■ **REQUIRED WORK**:
Among the entries below, find the line with "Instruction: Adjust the", then quote it and each following line up to and including the line with "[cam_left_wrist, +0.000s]", and nothing else.

■ **Extracted data entries**:
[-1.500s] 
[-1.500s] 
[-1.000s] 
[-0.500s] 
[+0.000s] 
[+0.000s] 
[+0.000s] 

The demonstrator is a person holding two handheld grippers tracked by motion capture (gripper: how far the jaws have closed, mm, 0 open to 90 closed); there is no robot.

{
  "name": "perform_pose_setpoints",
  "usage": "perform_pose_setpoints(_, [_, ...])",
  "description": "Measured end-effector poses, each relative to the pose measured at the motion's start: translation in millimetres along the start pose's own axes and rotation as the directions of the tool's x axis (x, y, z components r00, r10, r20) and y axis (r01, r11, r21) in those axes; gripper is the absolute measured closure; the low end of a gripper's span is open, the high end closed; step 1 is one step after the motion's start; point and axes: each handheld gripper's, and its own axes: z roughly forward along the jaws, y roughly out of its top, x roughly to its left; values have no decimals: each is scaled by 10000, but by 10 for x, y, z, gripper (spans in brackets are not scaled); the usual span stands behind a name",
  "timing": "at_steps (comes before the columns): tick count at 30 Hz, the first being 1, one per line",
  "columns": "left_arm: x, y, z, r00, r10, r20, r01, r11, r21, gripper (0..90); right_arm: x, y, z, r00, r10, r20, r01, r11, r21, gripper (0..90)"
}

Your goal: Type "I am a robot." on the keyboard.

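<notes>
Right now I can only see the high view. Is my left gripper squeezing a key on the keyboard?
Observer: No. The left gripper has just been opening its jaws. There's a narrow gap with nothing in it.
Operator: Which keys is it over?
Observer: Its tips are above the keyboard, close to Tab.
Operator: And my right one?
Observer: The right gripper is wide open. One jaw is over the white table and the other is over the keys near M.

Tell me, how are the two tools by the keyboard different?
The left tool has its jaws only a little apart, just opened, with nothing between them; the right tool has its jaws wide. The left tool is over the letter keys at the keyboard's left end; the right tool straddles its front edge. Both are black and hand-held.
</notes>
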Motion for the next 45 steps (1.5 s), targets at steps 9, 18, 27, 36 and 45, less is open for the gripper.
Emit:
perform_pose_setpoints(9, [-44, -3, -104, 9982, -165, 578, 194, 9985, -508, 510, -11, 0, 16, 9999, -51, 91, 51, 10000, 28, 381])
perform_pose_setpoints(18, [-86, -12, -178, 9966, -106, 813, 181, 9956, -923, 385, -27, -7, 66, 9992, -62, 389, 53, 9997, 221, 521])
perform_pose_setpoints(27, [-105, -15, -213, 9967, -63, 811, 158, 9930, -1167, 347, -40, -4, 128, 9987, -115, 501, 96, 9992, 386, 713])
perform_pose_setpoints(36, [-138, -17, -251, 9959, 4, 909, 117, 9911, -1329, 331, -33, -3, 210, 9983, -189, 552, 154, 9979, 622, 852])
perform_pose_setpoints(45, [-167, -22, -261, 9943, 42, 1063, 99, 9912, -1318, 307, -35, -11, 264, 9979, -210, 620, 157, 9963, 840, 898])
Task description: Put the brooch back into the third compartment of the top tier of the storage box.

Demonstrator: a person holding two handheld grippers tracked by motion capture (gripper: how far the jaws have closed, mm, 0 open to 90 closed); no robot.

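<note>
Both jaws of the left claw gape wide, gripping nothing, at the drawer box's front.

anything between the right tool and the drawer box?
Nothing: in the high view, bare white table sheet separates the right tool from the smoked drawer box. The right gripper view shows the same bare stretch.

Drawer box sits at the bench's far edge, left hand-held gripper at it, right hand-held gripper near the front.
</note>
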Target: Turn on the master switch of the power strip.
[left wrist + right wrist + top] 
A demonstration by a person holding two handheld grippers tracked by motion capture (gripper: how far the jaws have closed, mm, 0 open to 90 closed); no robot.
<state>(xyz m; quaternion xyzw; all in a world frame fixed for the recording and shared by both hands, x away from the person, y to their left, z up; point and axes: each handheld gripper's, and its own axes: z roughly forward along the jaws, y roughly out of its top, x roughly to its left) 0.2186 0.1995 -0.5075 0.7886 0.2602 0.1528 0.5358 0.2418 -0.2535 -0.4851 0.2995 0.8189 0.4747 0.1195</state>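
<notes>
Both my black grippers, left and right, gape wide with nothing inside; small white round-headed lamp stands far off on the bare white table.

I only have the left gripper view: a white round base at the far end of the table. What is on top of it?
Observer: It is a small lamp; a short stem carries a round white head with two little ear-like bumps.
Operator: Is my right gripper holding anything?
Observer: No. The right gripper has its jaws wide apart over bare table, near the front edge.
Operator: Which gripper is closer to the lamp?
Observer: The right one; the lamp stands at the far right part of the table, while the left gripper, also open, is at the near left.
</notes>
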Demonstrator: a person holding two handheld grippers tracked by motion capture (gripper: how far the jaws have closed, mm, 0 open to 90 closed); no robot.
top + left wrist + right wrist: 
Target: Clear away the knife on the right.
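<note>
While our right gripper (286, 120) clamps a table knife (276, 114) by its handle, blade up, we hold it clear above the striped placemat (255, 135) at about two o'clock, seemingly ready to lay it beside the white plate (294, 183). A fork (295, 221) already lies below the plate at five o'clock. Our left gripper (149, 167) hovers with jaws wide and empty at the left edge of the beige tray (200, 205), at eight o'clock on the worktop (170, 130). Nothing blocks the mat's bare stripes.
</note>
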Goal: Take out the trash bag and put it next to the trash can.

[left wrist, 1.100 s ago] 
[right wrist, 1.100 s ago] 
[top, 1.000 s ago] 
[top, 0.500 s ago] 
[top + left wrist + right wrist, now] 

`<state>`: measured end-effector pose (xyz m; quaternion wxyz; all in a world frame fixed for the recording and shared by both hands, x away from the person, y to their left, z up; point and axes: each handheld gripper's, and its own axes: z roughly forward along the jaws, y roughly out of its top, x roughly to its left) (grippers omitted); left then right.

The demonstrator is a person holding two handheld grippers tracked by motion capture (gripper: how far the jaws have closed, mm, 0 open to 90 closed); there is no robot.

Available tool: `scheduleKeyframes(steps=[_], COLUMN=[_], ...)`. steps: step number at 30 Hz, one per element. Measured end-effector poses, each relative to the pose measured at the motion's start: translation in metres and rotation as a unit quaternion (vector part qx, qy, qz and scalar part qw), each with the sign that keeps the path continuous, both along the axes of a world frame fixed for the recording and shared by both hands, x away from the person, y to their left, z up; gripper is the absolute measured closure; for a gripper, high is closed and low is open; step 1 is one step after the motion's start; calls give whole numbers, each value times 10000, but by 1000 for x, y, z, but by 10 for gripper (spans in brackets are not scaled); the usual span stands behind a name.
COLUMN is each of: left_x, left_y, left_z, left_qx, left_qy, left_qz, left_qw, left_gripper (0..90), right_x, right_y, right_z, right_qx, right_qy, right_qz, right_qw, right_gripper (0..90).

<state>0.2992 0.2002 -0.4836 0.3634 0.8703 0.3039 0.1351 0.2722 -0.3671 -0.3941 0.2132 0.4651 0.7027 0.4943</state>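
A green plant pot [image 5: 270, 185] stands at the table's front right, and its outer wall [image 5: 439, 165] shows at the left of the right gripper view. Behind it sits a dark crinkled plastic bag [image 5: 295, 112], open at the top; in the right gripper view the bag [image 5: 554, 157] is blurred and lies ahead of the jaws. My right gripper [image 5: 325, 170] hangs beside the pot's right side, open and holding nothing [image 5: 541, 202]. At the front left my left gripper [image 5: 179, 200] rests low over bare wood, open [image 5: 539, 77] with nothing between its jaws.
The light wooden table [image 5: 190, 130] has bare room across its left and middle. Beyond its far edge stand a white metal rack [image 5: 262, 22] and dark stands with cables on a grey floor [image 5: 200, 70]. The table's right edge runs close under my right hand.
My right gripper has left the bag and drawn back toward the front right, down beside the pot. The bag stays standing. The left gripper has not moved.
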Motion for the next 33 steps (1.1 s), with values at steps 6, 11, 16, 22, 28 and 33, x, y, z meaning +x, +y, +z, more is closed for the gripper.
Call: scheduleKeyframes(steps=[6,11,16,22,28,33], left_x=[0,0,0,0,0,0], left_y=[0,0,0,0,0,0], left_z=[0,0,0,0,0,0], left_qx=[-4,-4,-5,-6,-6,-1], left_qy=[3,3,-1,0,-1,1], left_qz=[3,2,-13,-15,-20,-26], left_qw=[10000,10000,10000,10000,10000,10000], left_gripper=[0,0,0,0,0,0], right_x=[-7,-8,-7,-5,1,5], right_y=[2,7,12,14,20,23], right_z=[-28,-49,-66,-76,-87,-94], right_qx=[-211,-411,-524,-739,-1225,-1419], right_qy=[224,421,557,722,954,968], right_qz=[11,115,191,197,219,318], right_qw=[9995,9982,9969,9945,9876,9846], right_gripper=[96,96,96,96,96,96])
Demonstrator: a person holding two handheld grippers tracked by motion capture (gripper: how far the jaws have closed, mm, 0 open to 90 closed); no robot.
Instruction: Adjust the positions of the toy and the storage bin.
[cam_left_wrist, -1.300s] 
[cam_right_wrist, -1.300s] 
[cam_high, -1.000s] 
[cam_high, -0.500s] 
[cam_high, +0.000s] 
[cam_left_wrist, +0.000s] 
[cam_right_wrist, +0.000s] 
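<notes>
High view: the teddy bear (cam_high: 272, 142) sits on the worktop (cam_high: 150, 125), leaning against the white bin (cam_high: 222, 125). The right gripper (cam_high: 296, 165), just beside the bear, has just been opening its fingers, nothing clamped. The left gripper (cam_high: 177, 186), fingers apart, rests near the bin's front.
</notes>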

■ **FINISHED TASK**:
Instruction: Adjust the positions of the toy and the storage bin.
[cam_left_wrist, -1.300s] 
[cam_right_wrist, -1.300s] 
[cam_high, -1.000s] 
[cam_high, -0.500s] 
[cam_high, +0.000s] 
[cam_left_wrist, +0.000s] 

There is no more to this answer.